Task instructions: Somewhere below are a line with "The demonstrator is" and a later line with "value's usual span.". Output exactly those lines and all lines between them.
□ □ □ □
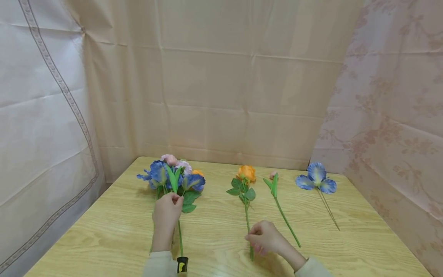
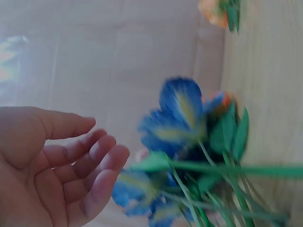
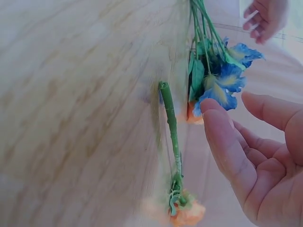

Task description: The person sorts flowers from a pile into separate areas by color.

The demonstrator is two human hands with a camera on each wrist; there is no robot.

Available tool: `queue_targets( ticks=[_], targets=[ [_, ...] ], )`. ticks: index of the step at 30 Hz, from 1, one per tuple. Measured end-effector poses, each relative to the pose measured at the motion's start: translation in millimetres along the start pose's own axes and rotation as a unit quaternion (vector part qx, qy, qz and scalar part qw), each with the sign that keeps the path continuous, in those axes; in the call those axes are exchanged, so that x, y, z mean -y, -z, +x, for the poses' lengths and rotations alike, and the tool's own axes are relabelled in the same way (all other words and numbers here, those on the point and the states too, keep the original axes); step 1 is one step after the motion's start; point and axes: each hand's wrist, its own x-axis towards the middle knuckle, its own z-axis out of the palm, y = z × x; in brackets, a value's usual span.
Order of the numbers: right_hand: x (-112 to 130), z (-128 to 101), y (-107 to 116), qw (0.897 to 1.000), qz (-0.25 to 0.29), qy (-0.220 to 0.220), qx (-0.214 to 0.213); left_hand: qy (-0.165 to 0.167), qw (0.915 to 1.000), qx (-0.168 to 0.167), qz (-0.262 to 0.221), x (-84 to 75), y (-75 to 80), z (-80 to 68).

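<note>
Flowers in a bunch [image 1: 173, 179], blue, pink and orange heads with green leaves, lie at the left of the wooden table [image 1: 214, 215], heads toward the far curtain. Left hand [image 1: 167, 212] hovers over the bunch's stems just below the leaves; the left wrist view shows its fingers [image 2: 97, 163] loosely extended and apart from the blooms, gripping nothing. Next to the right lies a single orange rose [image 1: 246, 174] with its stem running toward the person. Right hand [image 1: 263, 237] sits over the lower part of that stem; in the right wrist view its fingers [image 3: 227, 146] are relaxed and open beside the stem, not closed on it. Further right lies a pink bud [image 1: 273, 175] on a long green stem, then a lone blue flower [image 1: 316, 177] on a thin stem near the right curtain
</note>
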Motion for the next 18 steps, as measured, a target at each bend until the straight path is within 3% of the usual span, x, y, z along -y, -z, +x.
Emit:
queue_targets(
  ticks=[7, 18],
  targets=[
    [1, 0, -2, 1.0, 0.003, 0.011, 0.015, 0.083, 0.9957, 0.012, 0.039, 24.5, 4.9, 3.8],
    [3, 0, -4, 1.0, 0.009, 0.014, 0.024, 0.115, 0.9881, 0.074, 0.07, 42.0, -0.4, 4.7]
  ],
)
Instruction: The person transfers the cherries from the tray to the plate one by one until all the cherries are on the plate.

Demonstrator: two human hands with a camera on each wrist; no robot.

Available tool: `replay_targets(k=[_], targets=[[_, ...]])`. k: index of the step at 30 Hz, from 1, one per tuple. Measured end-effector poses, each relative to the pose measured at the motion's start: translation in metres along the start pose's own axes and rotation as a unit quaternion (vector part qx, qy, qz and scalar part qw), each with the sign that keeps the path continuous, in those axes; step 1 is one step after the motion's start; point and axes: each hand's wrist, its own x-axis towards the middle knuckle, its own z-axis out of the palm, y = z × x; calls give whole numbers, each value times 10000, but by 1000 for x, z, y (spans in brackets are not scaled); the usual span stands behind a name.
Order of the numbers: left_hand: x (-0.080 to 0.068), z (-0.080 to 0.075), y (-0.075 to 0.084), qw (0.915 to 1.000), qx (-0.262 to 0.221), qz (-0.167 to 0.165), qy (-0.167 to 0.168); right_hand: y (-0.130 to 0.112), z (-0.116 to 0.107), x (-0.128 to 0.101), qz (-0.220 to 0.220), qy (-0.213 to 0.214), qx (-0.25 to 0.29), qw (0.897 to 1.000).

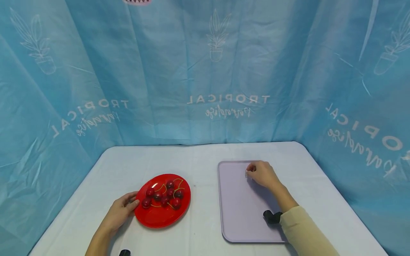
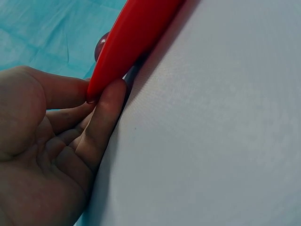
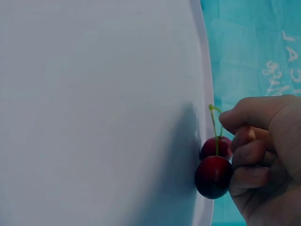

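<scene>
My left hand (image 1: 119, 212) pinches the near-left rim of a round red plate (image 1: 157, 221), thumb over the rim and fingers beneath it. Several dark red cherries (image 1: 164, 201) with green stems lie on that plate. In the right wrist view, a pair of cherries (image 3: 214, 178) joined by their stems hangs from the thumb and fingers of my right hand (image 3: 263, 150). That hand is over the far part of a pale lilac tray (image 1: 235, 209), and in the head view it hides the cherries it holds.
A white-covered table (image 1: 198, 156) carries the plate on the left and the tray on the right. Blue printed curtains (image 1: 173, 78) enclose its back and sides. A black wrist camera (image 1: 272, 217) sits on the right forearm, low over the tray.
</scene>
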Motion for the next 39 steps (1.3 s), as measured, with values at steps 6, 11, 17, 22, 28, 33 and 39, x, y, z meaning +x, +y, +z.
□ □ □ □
Result for this exercise:
The demonstrator is two human hands with a camera on each wrist; there is no robot.

Available tool: `queue_targets( ticks=[_], targets=[ [_, ...] ], )`. ticks: index of the step at 30 Hz, from 1, one per tuple. Measured end-effector poses, each relative to the pose measured at the motion's start: translation in millimetres along the start pose's own axes and rotation as a unit quaternion (vector part qx, qy, qz and scalar part qw), each with the sign that keeps the path continuous, in those axes; in the call those axes are exchanged, so that x, y, z mean -y, -z, +x, for the poses' lengths and rotations alike, and the tool's own axes are relabelled in the same way (all other words and numbers here, those on the point and the states too, keep the original axes); step 1 is one step after the motion's start; point and axes: each hand's wrist, its own x-axis towards the middle knuckle, its own z-axis out of the palm, y = z × x; in brackets, a value's usual span.

The response to this exercise has been given in full.